▶ _Exercise brief_
Among these records, which lines include "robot"? Copy them out.

▶ _Records from a dataset_
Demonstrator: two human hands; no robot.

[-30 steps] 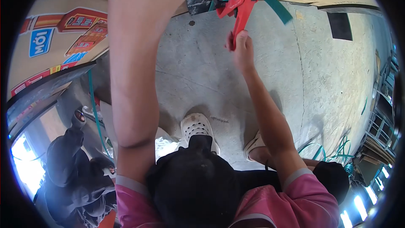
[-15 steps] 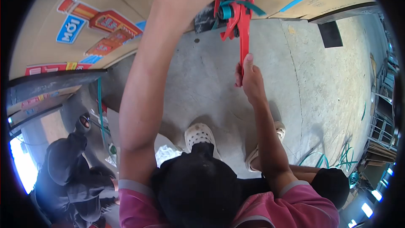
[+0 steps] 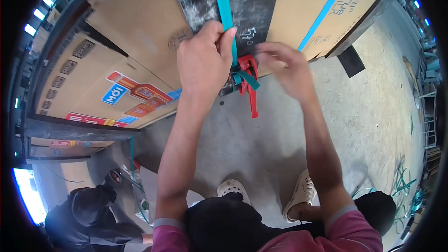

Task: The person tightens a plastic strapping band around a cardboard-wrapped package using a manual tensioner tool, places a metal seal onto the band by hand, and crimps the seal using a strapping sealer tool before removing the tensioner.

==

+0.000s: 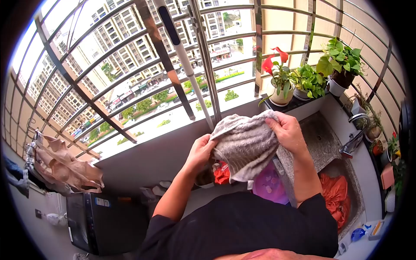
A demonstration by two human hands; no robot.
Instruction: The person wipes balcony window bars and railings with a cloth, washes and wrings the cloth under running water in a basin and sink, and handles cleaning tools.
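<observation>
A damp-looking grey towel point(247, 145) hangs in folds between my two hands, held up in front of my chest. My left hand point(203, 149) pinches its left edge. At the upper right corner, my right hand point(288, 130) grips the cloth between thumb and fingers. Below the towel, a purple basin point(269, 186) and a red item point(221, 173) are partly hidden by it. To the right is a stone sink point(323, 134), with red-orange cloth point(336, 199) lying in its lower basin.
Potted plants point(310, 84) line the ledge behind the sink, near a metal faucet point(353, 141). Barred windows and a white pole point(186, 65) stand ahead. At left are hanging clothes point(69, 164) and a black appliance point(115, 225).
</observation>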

▶ _Answer_
Demonstrator: two human hands; no robot.
A demonstration by two human hands; no robot.

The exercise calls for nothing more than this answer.